Barbara Castle’s scheme was well thought out, and cheap to run. It could and should have been extended to lower paid workers and to carers. Its destruction means that there will be an over-riding division between richer and poorer pensioners, and it means that the poorer people will be the losers. Even the aims of the Government have been shrunk. The current goal of 20% of average earnings as a minimum is below the level of the early 1980s, and no more than the present means-tested £75 guarantee. This is half the amount which Age Concern believes an old person needs for subsistence.

Last winter was mild, but more than 21,000 people died of cold-related diseases. The previous year saw 38,000 deaths. The winter fuel payment of £20 for single pensioners, or £50 for those on Income Support, is nothing like adequate to meet the needs. But coal mines are closing because the market signals that their coal is not "needed".
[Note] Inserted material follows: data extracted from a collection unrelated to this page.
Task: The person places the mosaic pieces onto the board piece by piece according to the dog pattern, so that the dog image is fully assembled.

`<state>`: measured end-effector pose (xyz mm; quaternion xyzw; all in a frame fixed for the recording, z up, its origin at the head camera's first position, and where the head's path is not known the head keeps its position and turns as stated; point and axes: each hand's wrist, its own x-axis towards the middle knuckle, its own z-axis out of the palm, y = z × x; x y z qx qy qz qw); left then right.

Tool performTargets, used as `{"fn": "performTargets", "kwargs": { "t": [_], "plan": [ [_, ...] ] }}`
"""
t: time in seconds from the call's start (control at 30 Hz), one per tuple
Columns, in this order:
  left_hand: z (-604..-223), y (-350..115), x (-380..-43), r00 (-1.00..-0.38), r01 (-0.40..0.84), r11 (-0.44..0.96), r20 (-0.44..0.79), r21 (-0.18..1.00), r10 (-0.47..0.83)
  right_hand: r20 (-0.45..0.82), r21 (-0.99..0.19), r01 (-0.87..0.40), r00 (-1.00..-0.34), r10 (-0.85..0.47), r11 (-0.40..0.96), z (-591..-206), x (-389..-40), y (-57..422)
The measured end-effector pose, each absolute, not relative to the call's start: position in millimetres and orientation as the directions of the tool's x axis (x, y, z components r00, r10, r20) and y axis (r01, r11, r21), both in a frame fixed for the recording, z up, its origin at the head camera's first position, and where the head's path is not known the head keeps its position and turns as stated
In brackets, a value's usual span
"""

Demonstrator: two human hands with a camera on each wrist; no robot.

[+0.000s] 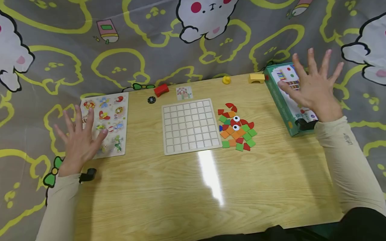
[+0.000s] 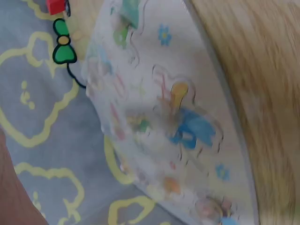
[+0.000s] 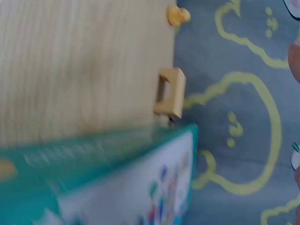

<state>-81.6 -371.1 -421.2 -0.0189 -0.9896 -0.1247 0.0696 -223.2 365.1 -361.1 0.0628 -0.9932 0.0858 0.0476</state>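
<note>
My left hand (image 1: 79,142) is spread over the insect puzzle board (image 1: 122,117) at the table's left, its fingers straight and holding nothing. In the left wrist view the same puzzle board (image 2: 150,56) looks blurred. My right hand (image 1: 316,88) is raised with fingers spread above the green box (image 1: 278,100) at the right; it too holds nothing. In the right wrist view the box (image 3: 103,150) fills the lower left. Between the hands lies a wooden grid board (image 1: 191,127) with bare squares. Beside it is a loose heap of coloured tiles (image 1: 236,132), red, orange and green, with two eye pieces.
Along the back edge are a red block (image 1: 161,90), a black round chip (image 1: 151,100), a picture card (image 1: 184,93), a yellow duck (image 1: 226,80) and a yellow arch block (image 1: 256,78). A patterned grey cloth (image 1: 163,53) hangs behind the wooden table (image 1: 156,194).
</note>
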Motion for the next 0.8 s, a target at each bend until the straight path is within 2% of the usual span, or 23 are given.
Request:
{"fn": "performTargets", "kwargs": {
  "t": [0.13,0.27,0.43,0.53,0.63,0.8],
  "plan": [
    [-430,-367,-84,-0.990,0.071,0.966,0.139,0.250,0.037,0.053,-0.161,-0.183,-0.983,-0.176,0.970,-381,-230,346],
    [-442,-354,-86,-0.986,0.115,0.956,0.146,0.271,0.077,0.032,-0.184,-0.284,-0.959,-0.283,0.941,-401,-235,322],
    [-457,-322,-89,-0.987,0.159,0.941,0.084,0.298,0.140,0.053,-0.298,-0.424,-0.902,-0.428,0.855,-427,-241,292],
    [-469,-297,-93,-0.983,0.181,0.935,0.032,0.305,0.180,0.069,-0.375,-0.463,-0.878,-0.473,0.804,-442,-246,275],
    [-479,-271,-96,-0.971,0.212,0.917,-0.032,0.339,0.236,0.052,-0.437,-0.441,-0.882,-0.468,0.784,-454,-252,260],
    [-491,-235,-98,-0.933,0.243,0.862,-0.134,0.446,0.333,-0.049,-0.531,-0.302,-0.922,-0.385,0.791,-465,-256,240]
  ]
}}
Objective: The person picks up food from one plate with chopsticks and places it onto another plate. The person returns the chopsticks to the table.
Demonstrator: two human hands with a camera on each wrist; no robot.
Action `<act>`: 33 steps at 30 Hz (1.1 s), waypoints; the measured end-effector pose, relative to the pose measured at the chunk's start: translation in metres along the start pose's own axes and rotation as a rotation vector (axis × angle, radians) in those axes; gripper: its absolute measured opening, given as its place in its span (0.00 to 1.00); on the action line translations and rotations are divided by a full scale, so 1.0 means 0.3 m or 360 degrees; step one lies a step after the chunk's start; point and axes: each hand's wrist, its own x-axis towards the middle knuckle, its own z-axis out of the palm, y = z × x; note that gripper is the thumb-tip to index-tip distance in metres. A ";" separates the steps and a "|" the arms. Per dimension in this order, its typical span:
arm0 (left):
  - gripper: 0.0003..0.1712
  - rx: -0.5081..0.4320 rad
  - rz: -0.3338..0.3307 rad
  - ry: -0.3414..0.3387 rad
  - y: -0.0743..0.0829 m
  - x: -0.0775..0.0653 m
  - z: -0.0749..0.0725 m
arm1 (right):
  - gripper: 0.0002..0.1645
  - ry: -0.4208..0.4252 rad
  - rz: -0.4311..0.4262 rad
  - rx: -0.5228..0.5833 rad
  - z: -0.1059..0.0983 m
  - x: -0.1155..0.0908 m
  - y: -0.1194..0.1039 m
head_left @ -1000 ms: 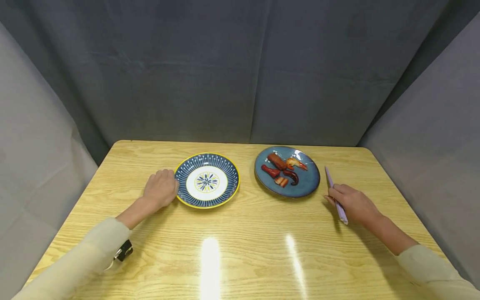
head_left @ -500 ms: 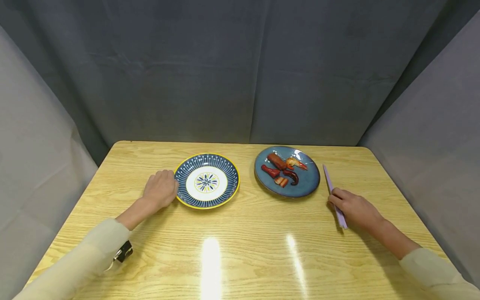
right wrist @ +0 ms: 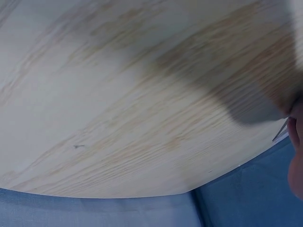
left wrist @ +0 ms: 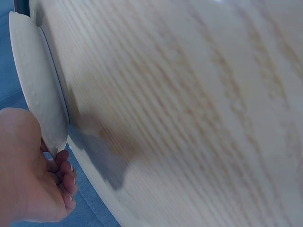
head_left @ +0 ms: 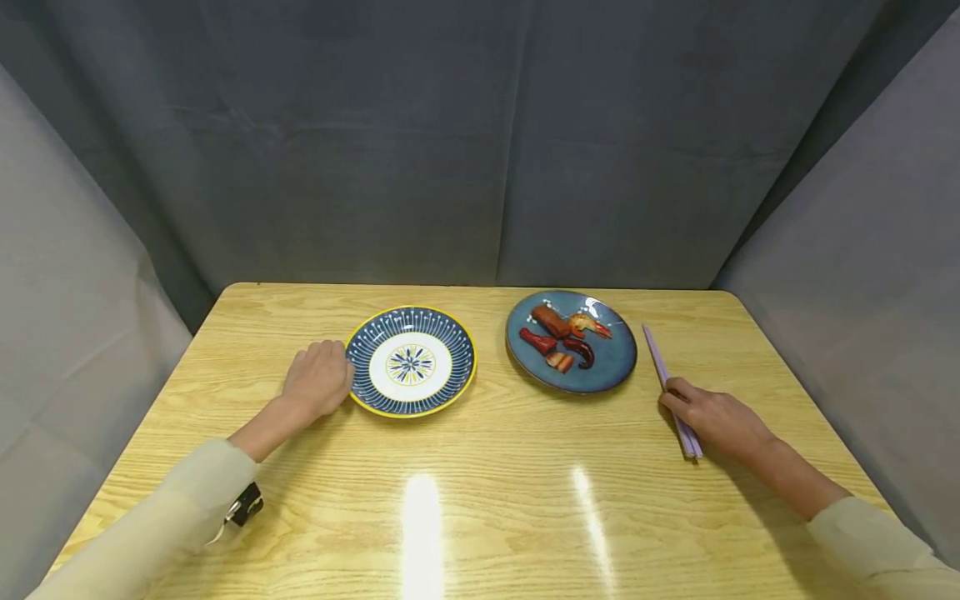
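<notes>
My left hand [head_left: 318,379] pinches the left rim of a white plate [head_left: 411,367] with a blue patterned border and yellow edge. In the left wrist view, the fingers [left wrist: 66,177] curl at the edge of the plate [left wrist: 40,80], whose pale underside shows. On the right, my right hand [head_left: 716,421] holds a pair of lilac chopsticks [head_left: 655,354] between thumb and fingers, tips pointing away, low over the table. Only a sliver of the right hand [right wrist: 296,156] shows in the right wrist view. Between the hands lies a blue plate [head_left: 615,367] with several food pieces.
The food on the blue plate includes a shrimp [head_left: 590,325], a curled dark red piece [head_left: 581,352] and a brown chunk [head_left: 550,320]. A wooden table [head_left: 495,467] bears everything. Grey cloth [head_left: 375,150] hangs behind it, with paler cloth at both sides.
My right hand has shifted slightly right and toward me. Its fingers have changed their hold, and the chopsticks sit lower. The left hand stays at its plate; the head view has shifted a little.
</notes>
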 end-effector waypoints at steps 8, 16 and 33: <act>0.12 0.0011 0.0012 -0.0011 0.000 0.000 -0.003 | 0.36 -0.0066 0.0058 0.0030 -0.005 -0.008 -0.019; 0.13 -0.0004 -0.0002 -0.0018 -0.006 0.000 -0.010 | 0.36 -0.0074 0.0103 0.0055 -0.001 -0.002 -0.031; 0.13 -0.0004 -0.0021 -0.0045 -0.008 0.000 -0.023 | 0.16 -0.0082 0.0208 0.0090 -0.005 0.005 -0.014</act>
These, John, are the issues on which Old Labour supporters can decide the extent of the fidelity of New Labour to old values. All of us will agree with you that "we need to keep away from rhetoric" and move back on to what you call issues of substance. But such substance is not a purely verbal matter. Socialist values demand action. If your new alliance with Gordon Brown could bring about action, much of the disillusionment of the past eighteen months might be dispersed. The programme needed to restore confidence is, unfortunately, now extensive. But if you could reverse the worst of these inequities, it would be a start, and many people might then be happy to give you such moral support as would enable you to go further. The first post-Mandelson cabinet could resolve, tomorrow, on the following:

  1. instant implementation of the Castle formula for determining universal pensions, linking payments to average earnings or the cost of living, in the way we have just described;
  2. instant annulment of student fees, and restoration of an appropriate grant system;
  3. an end to "economies" at the expense of the disabled and the sick, and the implementation of a comprehensive programme of rights for disabled people, in agreement with their own associations; and
  4. an end to the intimidation of lone parents and the restoration of their necessary benefits.
This post-Mandelson cabinet, initiating such policies as an earnest of good faith, could put an end to the need, now already very pressing, for independent or alternative political candidatures to appeal directly to the electorate in defence of the values which Labour used to recognise in near unanimity. A change back to acceptable policies could invite those who support such values to concentrate their attentions on the recovery of the Labour Party, from the amorality of New Labour, and on the renewal of its now sadly impaired mechanisms of democratic accountability.

However, we must face the facts. The departure of Peter Mandelson may not be sufficient to give us back what we have lost. If it is not, then it seems inevitable that New Labour must face a challenge at the polls from the old, the young, the sick and the disabled, but also from all those others, ever more numerous, for whom conscience is a voice which must be heard.